People ask me what the best thing about living in Hawaii is.  I tell them that the best thing is that when you go somewhere for vacation, when you are done, you come home to Hawaii.


----------



## slabeaume (Jan 14, 2013)

BocaBum99 said:


> People ask me what the best thing about living in Hawaii is.  I tell them that the best thing is that when you go somewhere for vacation, when you are done, you come home to Hawaii.



Wish I could say that!!!


----------



## slip (Jan 20, 2013)

Rerun in about 20 minutes about Kauai, then a new episode. This ones about
Maui.


----------



## DaveNV (Jan 21, 2013)

slip said:


> Rerun in about 20 minutes about Kauai, then a new episode. This ones about
> Maui.



Saw the new episode. Makes me wonder if the only listings being shown the buyer are those held by the Hawaii Life real estate company. Why else show a Lahaina teacher two places in Kihei, and one in Kula? All three seemed a bit out of her way.  

Dave


----------



## artringwald (Jan 21, 2013)

BMWguynw said:


> Saw the new episode. Makes me wonder if the only listings being shown the buyer are those held by the Hawaii Life real estate company. Why else show a Lahaina teacher two places in Kihei, and one in Kula? All three seemed a bit out of her way.
> 
> Dave



Maui is a beautiful place, but who would want to spend 2 hours commuting every day?  I think you're right about the listings, although Hawaii Life currently has 34 listings on Maui between 500K and 1M: http://www.hawaiilife.com/mls/hawaii/maui/


----------



## LisaH (Jan 21, 2013)

Hawaii Life has access to all MLS listings. We bought a townhouse in Ko Olina from them which was not their listing.


----------



## slip (Jan 27, 2013)

New episode tonight, on the Big Island for the first time.


----------



## HatTrick (Nov 19, 2013)

New season begins Sunday, December 1.


----------



## DaveNV (Nov 19, 2013)

HatTrick said:


> New season begins Sunday, December 1.



That will be fun to see. Not so much for the houses, but for the scenery. 

Dave


----------



## slip (Nov 19, 2013)

We'll be on Maui for the first episode. If it's a Maui maybe we'll take
A ride past the houses. 8 more day, never been so ready to leave.


----------



## bcat (Nov 22, 2013)

Looks like 2 new episodes of Hawaii Life tonight (11-22-2013) at 9:00 and 9:30 PM Eastern.  First show is Maui and the second is the Big Island.


----------



## DaveNV (Nov 22, 2013)

bcat said:


> Looks like 2 new episodes of Hawaii Life tonight (11-22-2013) at 9:00 and 9:30 PM Eastern.  First show is Maui and the second is the Big Island.

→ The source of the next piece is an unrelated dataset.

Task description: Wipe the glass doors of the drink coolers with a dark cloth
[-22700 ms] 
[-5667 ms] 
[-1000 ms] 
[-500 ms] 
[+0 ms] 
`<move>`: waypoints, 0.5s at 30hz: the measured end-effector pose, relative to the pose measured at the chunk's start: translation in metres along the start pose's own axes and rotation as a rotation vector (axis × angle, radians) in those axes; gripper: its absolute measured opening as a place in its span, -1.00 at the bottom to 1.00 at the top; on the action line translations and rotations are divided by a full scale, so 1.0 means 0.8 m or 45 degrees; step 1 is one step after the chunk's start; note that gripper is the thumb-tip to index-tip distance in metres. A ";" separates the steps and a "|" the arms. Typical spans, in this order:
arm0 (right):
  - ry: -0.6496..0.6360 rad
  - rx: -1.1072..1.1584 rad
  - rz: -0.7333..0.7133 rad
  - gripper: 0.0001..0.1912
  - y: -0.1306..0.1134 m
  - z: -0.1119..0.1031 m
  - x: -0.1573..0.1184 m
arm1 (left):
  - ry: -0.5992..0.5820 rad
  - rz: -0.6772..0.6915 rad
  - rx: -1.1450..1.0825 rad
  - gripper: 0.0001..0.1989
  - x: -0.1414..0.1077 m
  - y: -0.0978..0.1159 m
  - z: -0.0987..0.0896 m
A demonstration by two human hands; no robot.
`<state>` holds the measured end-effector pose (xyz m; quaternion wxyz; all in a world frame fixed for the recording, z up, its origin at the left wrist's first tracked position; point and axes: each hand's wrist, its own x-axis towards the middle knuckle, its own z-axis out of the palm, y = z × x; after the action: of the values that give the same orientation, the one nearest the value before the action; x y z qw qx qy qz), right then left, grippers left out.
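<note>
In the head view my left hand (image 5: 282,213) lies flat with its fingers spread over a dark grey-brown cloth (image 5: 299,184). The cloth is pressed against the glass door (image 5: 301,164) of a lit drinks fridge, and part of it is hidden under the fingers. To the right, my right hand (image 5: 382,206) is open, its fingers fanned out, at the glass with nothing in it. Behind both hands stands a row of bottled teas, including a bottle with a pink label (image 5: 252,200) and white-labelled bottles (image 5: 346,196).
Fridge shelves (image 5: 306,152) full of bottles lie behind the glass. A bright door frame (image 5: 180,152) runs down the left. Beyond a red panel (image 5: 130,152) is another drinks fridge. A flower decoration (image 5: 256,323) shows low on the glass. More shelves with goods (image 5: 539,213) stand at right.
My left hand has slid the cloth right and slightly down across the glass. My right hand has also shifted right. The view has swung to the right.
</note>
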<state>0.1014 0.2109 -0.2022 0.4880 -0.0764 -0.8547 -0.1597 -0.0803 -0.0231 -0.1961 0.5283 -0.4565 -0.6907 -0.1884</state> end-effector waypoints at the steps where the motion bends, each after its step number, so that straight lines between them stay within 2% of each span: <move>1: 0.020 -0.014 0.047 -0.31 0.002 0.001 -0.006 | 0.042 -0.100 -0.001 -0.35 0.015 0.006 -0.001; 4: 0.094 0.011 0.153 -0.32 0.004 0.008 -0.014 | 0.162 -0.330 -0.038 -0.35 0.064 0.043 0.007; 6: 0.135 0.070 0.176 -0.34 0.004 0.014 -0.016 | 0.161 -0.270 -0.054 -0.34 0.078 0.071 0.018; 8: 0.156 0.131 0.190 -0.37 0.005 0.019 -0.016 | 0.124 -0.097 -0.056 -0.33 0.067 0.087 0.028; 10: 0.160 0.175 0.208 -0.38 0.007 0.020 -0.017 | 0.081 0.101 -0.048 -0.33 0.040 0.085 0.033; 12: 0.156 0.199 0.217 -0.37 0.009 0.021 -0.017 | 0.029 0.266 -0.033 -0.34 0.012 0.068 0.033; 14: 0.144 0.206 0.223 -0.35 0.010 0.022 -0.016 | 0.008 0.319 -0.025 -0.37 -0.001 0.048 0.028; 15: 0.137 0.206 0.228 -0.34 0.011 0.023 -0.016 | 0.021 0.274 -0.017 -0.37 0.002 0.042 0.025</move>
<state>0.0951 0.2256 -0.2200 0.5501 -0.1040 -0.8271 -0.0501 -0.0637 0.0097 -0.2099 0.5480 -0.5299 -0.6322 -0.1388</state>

Are they new episodes? The network says the new season starts December 1st. ?

Dave


----------



## bcat (Nov 22, 2013)

BMWguynw said:


> Are they new episodes? The network says the new season starts December 1st. ?
> 
> Dave



My AT&T U-Verse guide description says they are new.  I guess we'll find out tonight.


----------



## DaveNV (Nov 22, 2013)

bcat said:


> My AT&T U-Verse guide description says they are new.  I guess we'll find out tonight.



Even if they're repeats, it's all good. It's Hawaii, after all. 

Dave


----------



## taffy19 (Nov 22, 2013)

How can I find this?  Is there a link?


----------



## bcat (Nov 22, 2013)

iconnections said:


> How can I find this?  Is there a link?



It's on HGTV.  I just checked their website and I think these are new episodes.


----------



## taffy19 (Nov 22, 2013)

Thank you.  We watched it and all I can say is that the Islands are beautiful at many different places.  

 It would be fun to rent a house away from the touristy area for several months so no moving week after week.  It isn't that far to drive down to the beach so something to think about and stay longer yet.


----------



## DaveNV (Nov 23, 2013)

I watched them both, and I don't remember having seen them before.  So I vote for them being new episodes, or at least episodes they didn't air before this. It was nice, as always seeing Hawaii.  

Dave


----------



## artringwald (Nov 23, 2013)

The cable guide says they are both new, and two more new ones are due 12/1. My DVR is ready and waiting for them.


----------



## mjm1 (Nov 23, 2013)

We watched both episodes last night as well. We couldn't remember seeing them, so they must be new. Interesting that a small box flashed in one corner saying that the new season starts Dec 1st. This was on DirectTV. At any rate, glad to have the show back on the air. We always enjoy the shots of the scenery as well as most of the properties. Makes us more excited to return.


----------



## bcat (Nov 23, 2013)

Felt kinda bad for the Maui guys' sister.  Thought he was going to buy the piece of property so they could both build houses.  Guess not, sorry sis.


----------



## DaveNV (Nov 23, 2013)

bcat said:


> Felt kinda bad for the Maui guys' sister.  Thought he was going to buy the piece of property so they could both build houses.  Guess not, sorry sis.



She kept deferring to him making a choice, so I don't know how much she was really involved in it. I gathered it was all his money. I also thought the chickens and cats thing he wanted was a bit weird. 

Dave


----------